In a bid to ensure fairness and equity, three distinct licensing authorities are now involved in the process: county governments, the Capital Markets Authority, and the Agriculture and Food Authority. This multi-layered approach establishes checks and balances along the entire value chain, safeguarding the interests of coffee farmers and promoting a sustainable trade ecosystem.
Acknowledging the diversity within the coffee farming community, the government is collaborating with county governments and the Capital Markets Authority to enable small, medium, and large estates to form co-operatives or associations. This move aims to democratize access to brokerage licenses, ensuring that all categories of farmers can benefit from the reforms.
Kenya’s coffee production is characterized by two distinct systems: smallholder farming and larger estates. The smallholders, totaling around 700,000 growers, are organized into 559 active coffee cooperative societies operating 1,065 wet mills. Meanwhile, the estates, estimated at 3,000, operate 2,132 wet mills. This dynamic landscape reflects the intricate fabric of the coffee industry in Kenya.
With a commitment to bolster coffee production from the current 51,000 metric tonnes to 81,000 metric tonnes by 2024 and ultimately to 260,000 tonnes by 2027, the government is paving the way for a more prosperous future for coffee farming in Kenya. These ambitious targets underscore the transformative power of the NCE auction reforms and their potential to reinvigorate the coffee sector.
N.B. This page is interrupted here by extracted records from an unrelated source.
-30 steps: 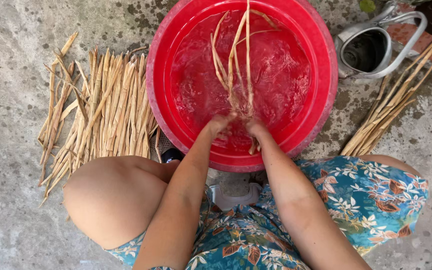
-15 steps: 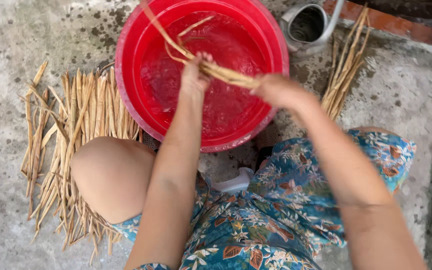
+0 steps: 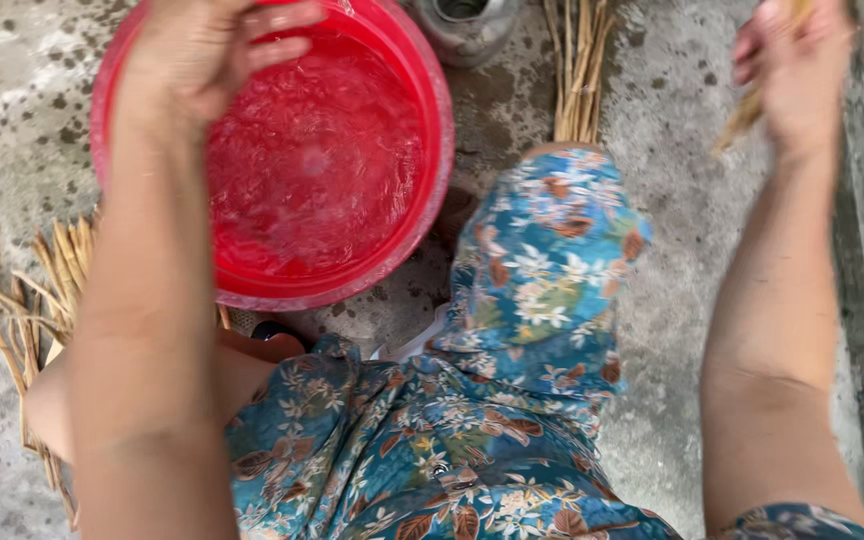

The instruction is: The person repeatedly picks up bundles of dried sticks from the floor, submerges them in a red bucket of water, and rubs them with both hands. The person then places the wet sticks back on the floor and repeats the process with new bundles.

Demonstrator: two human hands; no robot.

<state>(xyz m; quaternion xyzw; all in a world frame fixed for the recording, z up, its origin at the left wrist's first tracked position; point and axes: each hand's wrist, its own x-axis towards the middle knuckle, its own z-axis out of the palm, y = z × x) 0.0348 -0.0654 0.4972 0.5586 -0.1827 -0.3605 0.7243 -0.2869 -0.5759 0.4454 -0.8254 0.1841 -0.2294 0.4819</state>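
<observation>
My left hand (image 3: 202,50) hangs over the red basin (image 3: 422,210), which is filled with water; its fingers are loosely apart and nothing shows in them. Far out to the right, my right hand (image 3: 802,75) is raised and closed around a bunch of tan straw strips (image 3: 747,115), which are blurred and stick out below the fist. The basin holds only rippling water now.
A pile of dry straw strips (image 3: 37,300) lies on the concrete at the left. Another bundle of strips (image 3: 577,70) lies beyond my knee, next to a metal can (image 3: 467,25). My lap is covered by blue floral cloth (image 3: 512,330).
The strips have left the basin: my right hand carried them away to the right, and my left hand let go and stayed above the water. The view has shifted right.
</observation>
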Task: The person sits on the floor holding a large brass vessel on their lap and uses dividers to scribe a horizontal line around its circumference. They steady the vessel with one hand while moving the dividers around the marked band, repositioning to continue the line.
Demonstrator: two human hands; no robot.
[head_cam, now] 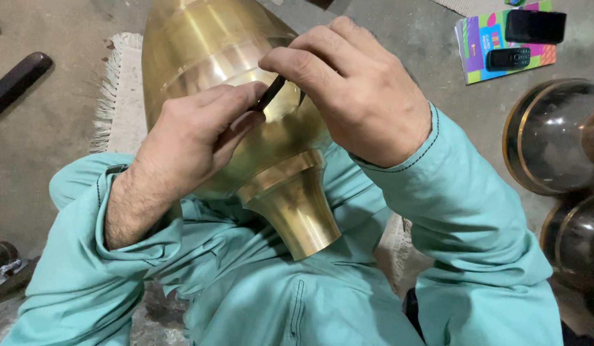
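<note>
Brass vase (207, 45) lies mid-frame on the lap, left hand (188, 138) and right hand (358, 90) both pinching a dark tool (271, 93) against it.

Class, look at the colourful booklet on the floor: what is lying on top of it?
Two phones lie on the colourful booklet: a large black phone and a small keypad phone. They cover part of its cover.

Two phones (535, 26) on colourful booklet (479, 40) — dark metal bowls (553, 138) right.

A metalworker's floor workshop: bare concrete floor (66, 96), brass vessel (207, 51), dark metal bowls (553, 134) alongside
</note>
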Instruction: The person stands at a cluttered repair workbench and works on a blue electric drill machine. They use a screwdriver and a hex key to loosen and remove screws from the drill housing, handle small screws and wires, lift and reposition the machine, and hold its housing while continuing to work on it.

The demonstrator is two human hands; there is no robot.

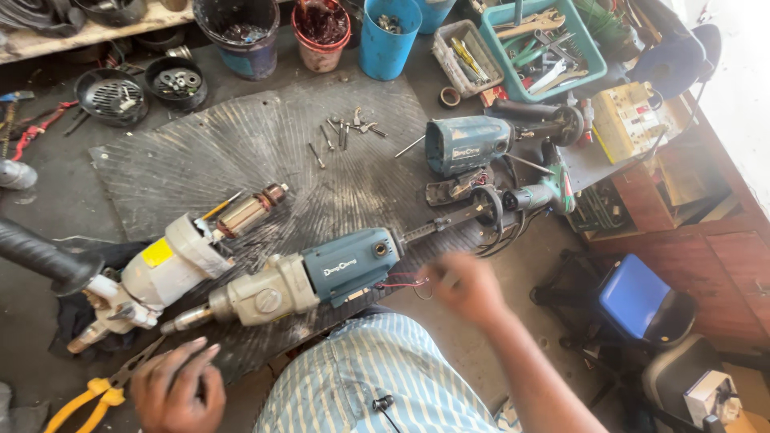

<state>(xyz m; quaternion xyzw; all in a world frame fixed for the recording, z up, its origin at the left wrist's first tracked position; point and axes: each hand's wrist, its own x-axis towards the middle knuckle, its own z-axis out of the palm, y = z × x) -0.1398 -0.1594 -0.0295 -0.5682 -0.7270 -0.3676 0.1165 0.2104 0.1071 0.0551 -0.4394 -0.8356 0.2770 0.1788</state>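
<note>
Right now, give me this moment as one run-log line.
left hand: bare, beside yellow pliers | right hand: blurred, by red wires | blue drill: on rubber mat

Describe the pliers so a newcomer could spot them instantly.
Start at the grey ribbed mat on the floor and go to its near-left corner. The pliers lie there, beside the left hand, below the white power tool. Only they have bright yellow handles.
</note>
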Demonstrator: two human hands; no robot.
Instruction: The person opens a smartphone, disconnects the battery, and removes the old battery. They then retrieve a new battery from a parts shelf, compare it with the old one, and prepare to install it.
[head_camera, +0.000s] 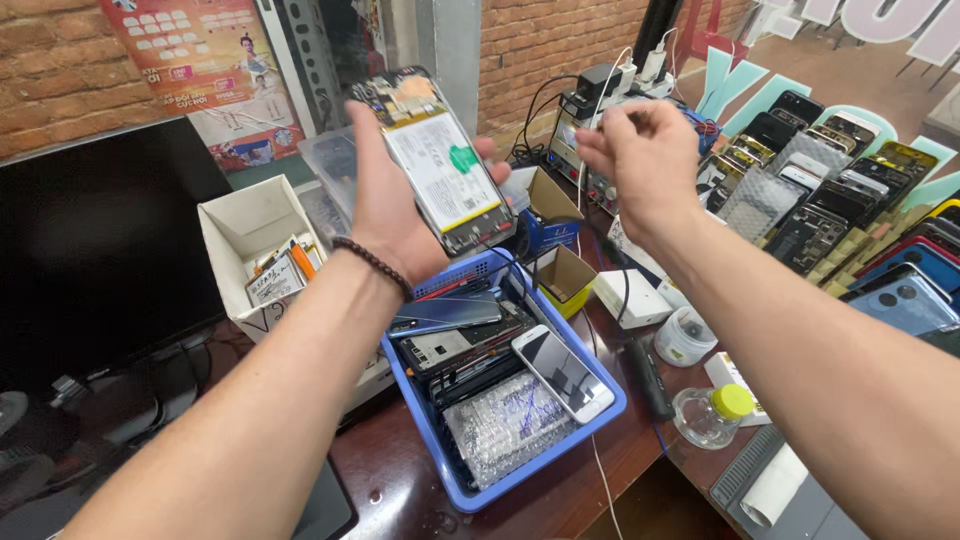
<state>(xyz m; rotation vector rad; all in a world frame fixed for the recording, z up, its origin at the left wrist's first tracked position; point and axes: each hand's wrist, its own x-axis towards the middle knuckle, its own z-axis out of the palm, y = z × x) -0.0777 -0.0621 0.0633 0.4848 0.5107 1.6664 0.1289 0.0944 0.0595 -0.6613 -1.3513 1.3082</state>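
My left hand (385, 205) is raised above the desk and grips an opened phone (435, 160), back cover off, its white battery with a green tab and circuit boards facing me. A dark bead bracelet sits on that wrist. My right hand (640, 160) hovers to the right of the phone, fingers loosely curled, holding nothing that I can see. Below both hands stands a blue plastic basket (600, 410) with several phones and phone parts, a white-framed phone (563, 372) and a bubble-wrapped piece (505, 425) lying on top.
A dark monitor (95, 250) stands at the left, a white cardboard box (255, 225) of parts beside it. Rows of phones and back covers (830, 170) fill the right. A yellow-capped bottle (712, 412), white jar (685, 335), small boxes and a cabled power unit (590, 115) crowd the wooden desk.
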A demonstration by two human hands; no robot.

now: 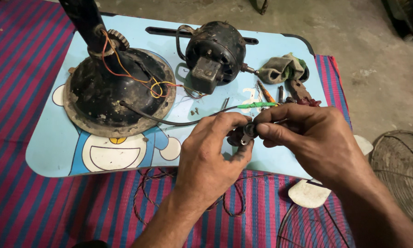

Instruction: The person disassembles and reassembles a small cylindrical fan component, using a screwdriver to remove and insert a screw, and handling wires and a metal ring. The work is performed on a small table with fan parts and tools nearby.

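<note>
Both hands, left hand (211, 154) and right hand (303, 138), are pinching a small dark plug (244, 134) between their fingers, just above the tabletop (55, 151), near the fan base (117, 94) and motor (213, 55).

Bare tabletop (55, 147) is left at the near left edge. The far left is blocked by the fan base (117, 94), the far middle by the motor (213, 55), and the far right by a rag (282, 69) and tools (298, 92). A black cable (169, 120) crosses the middle.
</note>
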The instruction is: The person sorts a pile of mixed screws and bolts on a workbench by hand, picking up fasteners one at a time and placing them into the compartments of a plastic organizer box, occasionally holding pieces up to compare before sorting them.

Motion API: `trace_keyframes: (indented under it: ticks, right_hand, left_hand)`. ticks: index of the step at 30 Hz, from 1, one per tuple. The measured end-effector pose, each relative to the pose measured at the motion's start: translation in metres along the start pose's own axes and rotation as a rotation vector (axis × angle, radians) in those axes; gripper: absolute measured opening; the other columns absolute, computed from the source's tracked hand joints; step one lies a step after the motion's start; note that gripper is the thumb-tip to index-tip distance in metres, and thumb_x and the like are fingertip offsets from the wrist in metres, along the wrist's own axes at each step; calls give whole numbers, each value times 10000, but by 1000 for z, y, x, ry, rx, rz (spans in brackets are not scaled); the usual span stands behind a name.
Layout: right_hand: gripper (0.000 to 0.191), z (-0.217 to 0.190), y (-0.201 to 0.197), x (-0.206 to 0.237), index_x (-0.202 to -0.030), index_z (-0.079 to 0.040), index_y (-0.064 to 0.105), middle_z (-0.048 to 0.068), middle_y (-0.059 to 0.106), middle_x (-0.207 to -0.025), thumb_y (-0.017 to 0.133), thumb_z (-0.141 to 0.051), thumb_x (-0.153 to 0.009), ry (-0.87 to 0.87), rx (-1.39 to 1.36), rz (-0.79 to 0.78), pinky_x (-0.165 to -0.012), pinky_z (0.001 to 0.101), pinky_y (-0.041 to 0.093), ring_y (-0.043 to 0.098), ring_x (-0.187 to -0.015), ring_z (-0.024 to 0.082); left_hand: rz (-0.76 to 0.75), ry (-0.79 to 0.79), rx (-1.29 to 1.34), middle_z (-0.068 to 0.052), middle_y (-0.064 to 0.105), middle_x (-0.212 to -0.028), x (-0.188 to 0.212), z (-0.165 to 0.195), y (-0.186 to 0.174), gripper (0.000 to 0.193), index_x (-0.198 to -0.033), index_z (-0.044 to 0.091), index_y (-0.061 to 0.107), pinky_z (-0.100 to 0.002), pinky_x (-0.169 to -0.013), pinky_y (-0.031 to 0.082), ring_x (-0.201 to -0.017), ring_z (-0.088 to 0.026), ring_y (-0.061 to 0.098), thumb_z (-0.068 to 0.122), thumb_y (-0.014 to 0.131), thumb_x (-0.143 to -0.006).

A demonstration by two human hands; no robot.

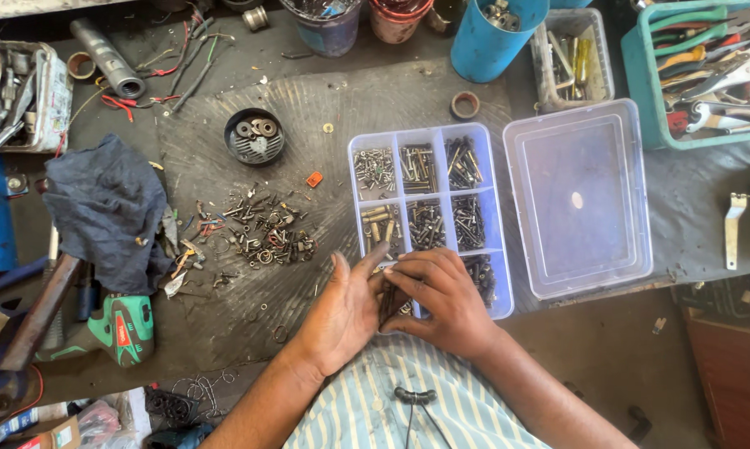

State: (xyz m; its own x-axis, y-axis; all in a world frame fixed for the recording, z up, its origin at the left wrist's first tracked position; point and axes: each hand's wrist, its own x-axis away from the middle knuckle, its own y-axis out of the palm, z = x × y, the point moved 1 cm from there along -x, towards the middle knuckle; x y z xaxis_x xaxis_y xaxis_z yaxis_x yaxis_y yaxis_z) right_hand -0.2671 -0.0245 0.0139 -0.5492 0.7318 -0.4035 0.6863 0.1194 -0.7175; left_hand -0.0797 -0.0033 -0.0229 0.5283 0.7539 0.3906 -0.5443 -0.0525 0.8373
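Observation:
My left hand (pixel 346 308) and my right hand (pixel 437 295) meet at the near edge of a clear divided organiser box (pixel 352 179) filled with screws and bolts. Between the two palms sits a small bundle of dark bolts (pixel 389 301), pinched by my right fingers while my left fingers lie stretched out against it. Both hands cover the box's nearest compartments. A loose heap of screws, washers and small parts (pixel 263 229) lies on the dark mat to the left of my left hand.
The box's clear lid (pixel 579 195) lies right of it. A round black part holding washers (pixel 254 137), a dark cloth (pixel 105 208), a green power tool (pixel 125 328), a blue cup (pixel 491 37) and a teal bin of pliers (pixel 703 66) surround the mat.

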Motion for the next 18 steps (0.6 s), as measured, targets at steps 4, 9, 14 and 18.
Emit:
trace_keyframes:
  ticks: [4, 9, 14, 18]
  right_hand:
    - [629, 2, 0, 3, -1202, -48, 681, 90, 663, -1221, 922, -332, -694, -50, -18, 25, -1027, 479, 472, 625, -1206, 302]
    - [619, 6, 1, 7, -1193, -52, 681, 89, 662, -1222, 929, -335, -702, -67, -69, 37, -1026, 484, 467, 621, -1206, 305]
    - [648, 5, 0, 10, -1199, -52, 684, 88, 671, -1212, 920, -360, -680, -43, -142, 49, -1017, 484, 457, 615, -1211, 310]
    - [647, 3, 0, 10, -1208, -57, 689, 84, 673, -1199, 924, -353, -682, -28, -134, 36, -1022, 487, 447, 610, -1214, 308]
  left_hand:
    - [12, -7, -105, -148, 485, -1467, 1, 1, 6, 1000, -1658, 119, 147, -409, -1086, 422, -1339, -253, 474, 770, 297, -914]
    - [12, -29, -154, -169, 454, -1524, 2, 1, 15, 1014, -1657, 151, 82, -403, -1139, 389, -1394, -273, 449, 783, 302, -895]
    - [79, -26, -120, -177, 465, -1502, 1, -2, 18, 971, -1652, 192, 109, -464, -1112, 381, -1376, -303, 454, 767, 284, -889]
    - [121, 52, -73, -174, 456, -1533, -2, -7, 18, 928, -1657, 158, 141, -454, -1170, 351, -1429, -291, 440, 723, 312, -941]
The revival of the Nairobi Coffee Exchange auction marks a watershed moment in the history of Kenyan coffee. Through innovative technology, enhanced transparency, and a renewed focus on empowering farmers, the auction is poised to create a fairer, more equitable, and thriving coffee ecosystem. As Kenya sets its sights on greater coffee production, these reforms stand as a testament to the resilience and determination of the nation’s coffee industry.